What to produce:
Will you give the material below again, every line exactly as it is?

Stored data:
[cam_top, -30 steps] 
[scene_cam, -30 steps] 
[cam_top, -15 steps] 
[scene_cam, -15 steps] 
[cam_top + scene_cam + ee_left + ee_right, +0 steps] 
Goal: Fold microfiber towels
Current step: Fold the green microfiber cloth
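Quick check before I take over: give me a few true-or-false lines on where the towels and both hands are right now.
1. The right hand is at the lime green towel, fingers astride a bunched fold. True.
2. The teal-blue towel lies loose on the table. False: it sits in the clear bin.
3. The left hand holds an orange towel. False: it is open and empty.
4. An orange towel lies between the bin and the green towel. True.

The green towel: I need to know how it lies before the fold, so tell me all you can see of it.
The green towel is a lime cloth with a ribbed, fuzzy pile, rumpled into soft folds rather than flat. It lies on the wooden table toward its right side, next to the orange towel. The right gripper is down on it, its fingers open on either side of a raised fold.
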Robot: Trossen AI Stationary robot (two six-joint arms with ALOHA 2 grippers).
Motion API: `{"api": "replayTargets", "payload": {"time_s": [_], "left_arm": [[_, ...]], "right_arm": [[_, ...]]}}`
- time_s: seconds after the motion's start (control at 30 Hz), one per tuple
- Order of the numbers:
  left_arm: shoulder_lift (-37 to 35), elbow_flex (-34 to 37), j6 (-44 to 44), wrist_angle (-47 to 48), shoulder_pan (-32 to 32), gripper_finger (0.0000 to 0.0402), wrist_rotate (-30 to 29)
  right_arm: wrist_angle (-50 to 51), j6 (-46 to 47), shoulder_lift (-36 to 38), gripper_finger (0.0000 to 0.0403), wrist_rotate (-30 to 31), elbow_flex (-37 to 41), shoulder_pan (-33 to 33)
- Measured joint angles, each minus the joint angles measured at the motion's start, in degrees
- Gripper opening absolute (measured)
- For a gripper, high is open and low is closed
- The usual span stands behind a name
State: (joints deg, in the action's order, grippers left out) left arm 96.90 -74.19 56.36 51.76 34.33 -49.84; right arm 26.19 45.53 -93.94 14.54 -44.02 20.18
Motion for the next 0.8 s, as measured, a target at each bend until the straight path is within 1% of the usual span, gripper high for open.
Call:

Exercise answer:
[cam_top, -30 steps] 
[scene_cam, -30 steps] 
[cam_top, -15 steps] 
[scene_cam, -15 steps] 
[cam_top + scene_cam + ee_left + ee_right, +0 steps] 
Goal: Fold microfiber towels
Current step: Fold the green microfiber cloth
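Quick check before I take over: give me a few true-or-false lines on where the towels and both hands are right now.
1. The right hand is at the lime green towel, fingers astride a bunched fold. True.
2. The teal-blue towel lies loose on the table. False: it sits in the clear bin.
3. The left hand holds an orange towel. False: it is open and empty.
4. An orange towel lies between the bin and the green towel. True.

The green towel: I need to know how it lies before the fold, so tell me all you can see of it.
The green towel is a lime cloth with a ribbed, fuzzy pile, rumpled into soft folds rather than flat. It lies on the wooden table toward its right side, next to the orange towel. The right gripper is down on it, its fingers open on either side of a raised fold.
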Robot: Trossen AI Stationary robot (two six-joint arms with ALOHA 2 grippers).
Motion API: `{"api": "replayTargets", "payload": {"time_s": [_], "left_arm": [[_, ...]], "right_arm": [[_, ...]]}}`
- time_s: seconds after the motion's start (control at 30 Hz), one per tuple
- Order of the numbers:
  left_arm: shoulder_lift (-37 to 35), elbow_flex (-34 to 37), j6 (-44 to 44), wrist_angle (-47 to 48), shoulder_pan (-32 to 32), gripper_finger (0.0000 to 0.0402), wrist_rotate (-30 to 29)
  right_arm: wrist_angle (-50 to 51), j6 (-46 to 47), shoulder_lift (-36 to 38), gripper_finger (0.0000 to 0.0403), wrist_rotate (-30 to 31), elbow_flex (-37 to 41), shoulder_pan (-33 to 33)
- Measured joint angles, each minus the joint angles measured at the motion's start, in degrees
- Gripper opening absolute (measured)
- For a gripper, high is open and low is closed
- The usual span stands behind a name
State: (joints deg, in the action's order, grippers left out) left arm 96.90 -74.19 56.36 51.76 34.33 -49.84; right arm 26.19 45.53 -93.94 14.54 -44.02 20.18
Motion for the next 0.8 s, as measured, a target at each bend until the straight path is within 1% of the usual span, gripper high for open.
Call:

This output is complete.